Short answer: Unknown

Slightly longer answer: the situation you describer would obtain if neutrinos were Majorana particles (and thus not Dirac particles). It is favored by theorists because it feeds into a nice explanation of why the neutrinos are so light by comparison to the other massive particles.

Experiments are underway that might settle the question by detecting so called "neutrino-less double beta decay" reactions which are forbidden for Dirac neutrinos but allowed for Majorana neutrinos.

June 2012: One of the neutrino-less double beta decay experiments, EXO, has announced modestly significant limit on the possible masses of the neutrinos if they are Majorana particles. This limit excludes some of the theoretically favored scenarios. Right now the significance is too low for a lot of fanfare, but this might be a the first indication of a surprise.
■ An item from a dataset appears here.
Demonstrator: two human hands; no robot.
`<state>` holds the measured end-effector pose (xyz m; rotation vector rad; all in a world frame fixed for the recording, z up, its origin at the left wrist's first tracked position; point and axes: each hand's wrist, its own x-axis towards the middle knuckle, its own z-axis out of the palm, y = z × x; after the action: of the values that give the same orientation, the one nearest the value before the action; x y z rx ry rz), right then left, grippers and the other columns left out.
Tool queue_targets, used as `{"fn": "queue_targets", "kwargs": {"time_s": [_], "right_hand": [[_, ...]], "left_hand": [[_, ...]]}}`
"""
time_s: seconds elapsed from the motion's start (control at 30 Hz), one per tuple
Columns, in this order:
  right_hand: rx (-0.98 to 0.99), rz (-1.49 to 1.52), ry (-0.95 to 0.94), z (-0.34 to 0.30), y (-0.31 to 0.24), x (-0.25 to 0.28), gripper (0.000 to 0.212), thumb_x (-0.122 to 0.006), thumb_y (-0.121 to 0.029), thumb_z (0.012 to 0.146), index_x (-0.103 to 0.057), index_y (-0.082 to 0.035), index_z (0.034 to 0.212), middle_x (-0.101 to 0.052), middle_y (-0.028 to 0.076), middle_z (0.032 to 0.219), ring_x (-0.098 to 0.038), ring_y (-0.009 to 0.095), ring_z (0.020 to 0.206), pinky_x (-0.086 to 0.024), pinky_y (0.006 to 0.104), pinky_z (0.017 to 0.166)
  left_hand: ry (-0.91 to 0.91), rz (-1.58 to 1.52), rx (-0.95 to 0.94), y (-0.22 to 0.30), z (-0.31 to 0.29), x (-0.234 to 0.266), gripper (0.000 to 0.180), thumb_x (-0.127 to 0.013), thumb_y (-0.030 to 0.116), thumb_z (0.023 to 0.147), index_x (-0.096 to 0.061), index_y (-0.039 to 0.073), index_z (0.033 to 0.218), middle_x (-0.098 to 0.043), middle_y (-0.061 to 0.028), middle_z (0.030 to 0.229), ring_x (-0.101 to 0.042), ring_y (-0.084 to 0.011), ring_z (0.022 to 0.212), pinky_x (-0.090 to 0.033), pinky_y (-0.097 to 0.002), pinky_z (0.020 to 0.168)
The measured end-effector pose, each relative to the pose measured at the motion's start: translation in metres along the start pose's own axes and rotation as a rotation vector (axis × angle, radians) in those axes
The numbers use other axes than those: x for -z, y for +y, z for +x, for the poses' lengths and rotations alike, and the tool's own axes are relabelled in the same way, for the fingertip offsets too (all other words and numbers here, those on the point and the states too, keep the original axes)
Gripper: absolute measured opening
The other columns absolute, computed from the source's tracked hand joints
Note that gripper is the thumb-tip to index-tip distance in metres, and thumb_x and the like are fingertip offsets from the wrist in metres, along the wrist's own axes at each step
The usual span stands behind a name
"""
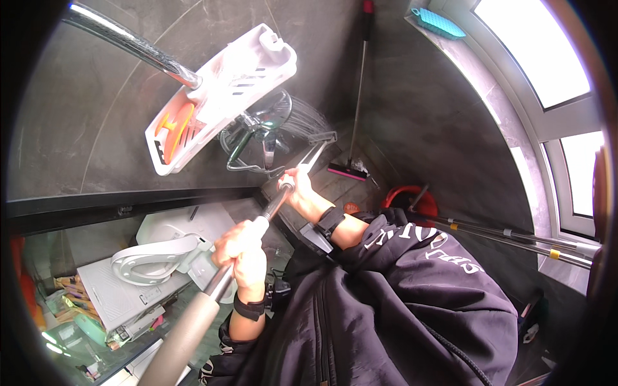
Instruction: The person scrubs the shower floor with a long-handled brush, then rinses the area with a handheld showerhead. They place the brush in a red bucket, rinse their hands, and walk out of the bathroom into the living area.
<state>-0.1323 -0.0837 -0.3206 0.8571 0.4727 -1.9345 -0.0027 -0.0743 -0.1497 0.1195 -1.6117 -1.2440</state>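
A long telescopic pole (183, 338) with a thick grey grip runs slantwise from the lower left toward the wall ahead. My left hand (241, 252) is wrapped round its middle, near a white collar. Farther up the shaft, my right hand (299, 193) grips it by another joint. At the far end, a narrow flat head (322, 137) sits close to the dark wall, beside a coiled clear hose; its exact kind is hard to make out. Dark bands circle both of my wrists.
A white slotted shelf (248, 71) with an orange item hangs on a chrome bar (138, 48). A pink-edged broom (347, 171) leans in the corner by a red bucket (412, 199). Grey poles (515, 239) lie right; a turquoise brush (438, 24) rests on the sill. White boxes (122, 296) stand left.
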Motion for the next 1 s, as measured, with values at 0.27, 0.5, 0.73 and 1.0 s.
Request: {"fn": "queue_targets", "kwargs": {"time_s": [0.27,0.5,0.73,1.0], "right_hand": [[-0.016,0.055,0.053,-0.018,0.002,-0.008,0.009,-0.045,-0.01,0.072,-0.037,-0.006,0.068,-0.04,0.004,0.058,-0.042,0.017,0.047,-0.044,0.0296,0.045],[-0.092,0.026,0.036,-0.024,0.006,-0.009,0.007,-0.045,-0.008,0.071,-0.039,-0.005,0.069,-0.041,0.005,0.055,-0.041,0.017,0.044,-0.044,0.0297,0.046],[-0.013,0.083,0.096,-0.017,-0.005,-0.008,0.008,-0.043,-0.01,0.072,-0.038,-0.007,0.066,-0.039,0.002,0.053,-0.04,0.016,0.044,-0.044,0.0289,0.046],[0.052,-0.042,0.015,-0.001,-0.024,0.0,0.009,-0.043,-0.011,0.072,-0.038,-0.003,0.073,-0.04,0.007,0.056,-0.044,0.019,0.045,-0.046,0.0313,0.045]], "left_hand": [[0.031,-0.139,0.092,-0.028,0.004,-0.01,0.01,-0.057,0.003,0.069,-0.054,-0.003,0.062,-0.057,-0.0107,0.059,-0.054,-0.0193,0.05,-0.044,-0.0296,0.051],[-0.091,-0.088,0.183,-0.05,-0.005,-0.018,0.011,-0.05,-0.005,0.067,-0.043,-0.001,0.06,-0.052,-0.0099,0.058,-0.047,-0.0163,0.051,-0.038,-0.0252,0.051],[-0.105,-0.135,0.091,-0.02,0.003,-0.013,0.014,-0.055,-0.001,0.069,-0.046,-0.003,0.059,-0.054,-0.0096,0.059,-0.049,-0.0168,0.051,-0.039,-0.0254,0.05],[-0.049,-0.067,0.105,0.03,0.013,-0.02,0.015,-0.04,0.0,0.058,-0.027,0.007,0.055,-0.027,-0.0023,0.046,-0.024,-0.0115,0.043,-0.021,-0.0288,0.045]]}}
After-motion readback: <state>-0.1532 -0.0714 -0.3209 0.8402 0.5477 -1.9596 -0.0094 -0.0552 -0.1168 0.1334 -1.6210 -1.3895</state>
January 2013: KamLAND-Zen has reported a slight improvement on the EXO result as of the end of their first run, with purification of the working material planned before resuming data taking.

July 2013: EXO released another paper last month, setting a much beter measurement of the decay with neutrinos:

$$ T_{1/2}^{2\nu\beta\beta} = \left( 2.172 \pm 0.017\text{(stat)}\pm 0.060\text{(sys)} \right) \times 10^{21} \text{ years}\,,$$

but they do not update their limit for neutrino-less double beta decay, so still no definitive answer on Majorana/Dirac.

August 2013: GERDA has published a report on a low significance null result in the July 17 issue of Phys. Rev. Lett. (also as arXive:1307.4720). Like the EXO and KamnLAND-ZEN results this isn't a strong result by itself, but the combination of all three is starting to look pretty significant.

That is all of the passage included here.